I hope all of my readers have had a wonderful Winter Solstice. I know I have. It was very overcast this morning, but the sun rose and the light will increase now! I made a libation to the sun this morning. The solar wheel is such a huge part of Druidism. It seems we can often take the sun for granted – crazy when you think about how important it is for life! I am always glad to celebrate it.
As many of you know, there is little evidence that the ancient Celts marked the Winter Solstice in any way. There is a great possibility that the pre and/or proto Celts placed significance on that time, however, due to the various monuments that align with the sun that day. One example which seems particularly Druidic is Newgrange in Ireland. I was lucky enough to visit that monument earlier this year and have thought of the darkness within that ancient building much throughout the Solstice. It is said the Angus mac Og lives there and that it was built by An Dagda. I often think about how I could better incorporate that into my personal practice.
Besides the monuments, the Irish Celts didn’t truly begin to mark the occasion until various invaders imported their Yuletide traditions. Finally, Christianity brought Christmas traditions and it all got mixed up like a delicious but occasionally sickening batch of cookie dough!
I already posted a bit about my Yuletide traditions during the Witches’ Yuletide Ball earlier this month, but several friends have asked to learn more about what I do. Like many I know, I didn’t grow up as a Druid so I don’t have established family traditions. Every year is a little different but some things are emerging as constants. The Winter Solstice finds me more eclectic than the rest of the year. I become more mindful of my Norse ancestors and try to learn a little more about their old traditions.
I’m particularly fond of the Yule Goat. My heathen-oriented grovemate Eir led a Norse sumbel in which we all honored Thor this year. It is said that Thor rides a chariot pulled by two goats. It seemed fitting to incorporate the Yule Goat into our celebration. I’ve had one for a few years now and he’s become my favorite Solstice decoration. He connects me to my Norse ancestors. We have other decorations including a tree, wildharvested evergreen boughs, a kissing ball I made, stockings, candles… The newest decoration, and what’s sure to become a family treasure, is a wooden sun my father gave me as a birthday/Solstice gift. I was very touched by it because it marks a growing acceptance of my faith. On the back of the sun is a picture of Jesus that my dad pasted to the wood. He told me that I could remove it if I was offended, but I decided to leave it as a reminder of my past, my family, and our ability to find common ground. It’s definitely a step in the right direction! It’s also a good reminder of how many religions honor the birth/rebirth of a solar deity this time of year.
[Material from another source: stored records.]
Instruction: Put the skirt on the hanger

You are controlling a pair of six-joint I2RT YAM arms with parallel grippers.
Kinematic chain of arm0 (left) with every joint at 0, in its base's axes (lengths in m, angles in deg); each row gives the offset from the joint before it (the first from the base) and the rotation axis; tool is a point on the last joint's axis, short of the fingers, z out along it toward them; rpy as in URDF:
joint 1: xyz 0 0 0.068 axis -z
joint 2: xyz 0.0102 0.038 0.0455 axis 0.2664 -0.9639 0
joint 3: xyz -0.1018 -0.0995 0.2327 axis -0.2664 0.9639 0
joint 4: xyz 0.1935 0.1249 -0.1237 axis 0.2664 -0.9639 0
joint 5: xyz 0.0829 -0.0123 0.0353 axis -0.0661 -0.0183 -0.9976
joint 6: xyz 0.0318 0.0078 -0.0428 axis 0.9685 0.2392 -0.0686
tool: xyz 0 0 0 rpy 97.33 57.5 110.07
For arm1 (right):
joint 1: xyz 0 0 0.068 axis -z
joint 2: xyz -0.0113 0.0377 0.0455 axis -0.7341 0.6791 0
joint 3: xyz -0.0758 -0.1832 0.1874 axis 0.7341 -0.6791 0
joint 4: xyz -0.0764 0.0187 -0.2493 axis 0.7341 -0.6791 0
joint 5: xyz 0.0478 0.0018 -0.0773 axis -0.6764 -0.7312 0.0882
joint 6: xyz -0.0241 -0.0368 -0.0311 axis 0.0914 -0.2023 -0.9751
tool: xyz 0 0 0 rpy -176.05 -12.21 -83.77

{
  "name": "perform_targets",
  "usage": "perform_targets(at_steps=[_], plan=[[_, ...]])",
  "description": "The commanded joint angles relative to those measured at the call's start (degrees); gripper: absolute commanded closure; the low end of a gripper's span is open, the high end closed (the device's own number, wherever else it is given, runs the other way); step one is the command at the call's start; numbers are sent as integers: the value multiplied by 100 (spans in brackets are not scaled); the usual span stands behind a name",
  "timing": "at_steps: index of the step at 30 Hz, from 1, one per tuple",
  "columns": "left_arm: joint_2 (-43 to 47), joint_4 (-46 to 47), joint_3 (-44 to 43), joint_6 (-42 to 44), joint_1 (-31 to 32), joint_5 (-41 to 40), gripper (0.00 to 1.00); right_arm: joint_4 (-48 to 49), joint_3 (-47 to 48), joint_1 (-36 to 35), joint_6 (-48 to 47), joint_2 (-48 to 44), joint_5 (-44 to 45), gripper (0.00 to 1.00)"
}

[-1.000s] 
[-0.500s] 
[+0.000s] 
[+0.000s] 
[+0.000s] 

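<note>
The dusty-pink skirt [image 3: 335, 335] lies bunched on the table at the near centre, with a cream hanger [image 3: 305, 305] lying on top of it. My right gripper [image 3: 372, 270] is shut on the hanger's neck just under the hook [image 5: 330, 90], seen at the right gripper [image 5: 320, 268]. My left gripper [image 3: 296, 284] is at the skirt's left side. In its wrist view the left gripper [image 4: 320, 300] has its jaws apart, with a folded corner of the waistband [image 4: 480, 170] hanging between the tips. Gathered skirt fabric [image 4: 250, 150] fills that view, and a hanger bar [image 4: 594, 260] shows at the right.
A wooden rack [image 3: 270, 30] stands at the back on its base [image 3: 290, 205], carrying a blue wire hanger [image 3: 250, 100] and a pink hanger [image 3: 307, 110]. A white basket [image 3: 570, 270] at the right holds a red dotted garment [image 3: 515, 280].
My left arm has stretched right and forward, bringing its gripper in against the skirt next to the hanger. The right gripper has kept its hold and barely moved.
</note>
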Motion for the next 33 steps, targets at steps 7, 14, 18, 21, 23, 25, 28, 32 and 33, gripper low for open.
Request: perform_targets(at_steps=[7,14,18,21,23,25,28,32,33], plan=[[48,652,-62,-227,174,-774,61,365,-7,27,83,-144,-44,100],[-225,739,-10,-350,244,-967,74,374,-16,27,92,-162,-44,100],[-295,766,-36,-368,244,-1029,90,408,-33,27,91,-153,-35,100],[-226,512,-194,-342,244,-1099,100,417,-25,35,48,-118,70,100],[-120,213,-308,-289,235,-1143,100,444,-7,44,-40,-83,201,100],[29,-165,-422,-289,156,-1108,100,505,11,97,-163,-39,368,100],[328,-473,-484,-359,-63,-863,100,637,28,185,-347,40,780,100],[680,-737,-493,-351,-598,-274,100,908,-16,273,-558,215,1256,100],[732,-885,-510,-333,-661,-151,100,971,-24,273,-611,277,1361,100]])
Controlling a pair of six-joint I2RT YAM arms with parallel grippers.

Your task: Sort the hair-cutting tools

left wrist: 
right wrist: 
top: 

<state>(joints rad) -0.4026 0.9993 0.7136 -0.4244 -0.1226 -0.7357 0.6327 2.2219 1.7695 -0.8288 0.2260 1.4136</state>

A lot of what Weretoad and I do to mark the Solstice is similar to what many people do to mark Christmas. We exchange gifts, bake cookies, send cards, listen to seasonal music, and sometimes sing along! We actually took some time to sing Pagan carols at Muin Mound this year. Although some of the songs were reworded awkwardly, I had a lot of fun laughing along with my Druidic family.
Of course, many of our traditions involve magic and ritual of some sort. Besides paying honor to the sun and other Solstice-related Gods, we wassailed the trees at Muin Mound grove. Basically, we gave them libations and prayed for a fruitful spring and summer. At home, I’ve been giving offerings of charged water to the evergreen trees inside. I’ve also made an offering to my Norse ancestors and have been continually lighting incense for Brighid as I craft gifts for friends and family.
Like other people in December, I spend a lot of time in the kitchen which means there’s some kitchen magic! Bowls are stirred sunwise, tea is brewed to calm nerves, and meals are made with specific intentions. I made cookies in the shape of suns, trees, snowflakes, and triskles. Well… I attempted triskles using my cookie press. They ended up looking a bit like penises, but that’s ok too!
For Pagans of many traditions, the Winter Solstice is a time of gathering with family and friends. Just as our ancestors did, we need the comfort of our tribe in the dark, cold winter. Unlike other traditions, I think many in the Neo-Pagan community place more emphasis on introspection in December. Many of us take quiet time to meditate on the sun, winter, the changing seasons, the new year…
So for my curious friends, my Winter Solstice traditions are probably very similar to your own holiday practices! Any differences are a result of my polytheistic, animist, magical religion.
I would love to hear more about how my readers celebrate their winter holidays! Blessed Solstice everyone!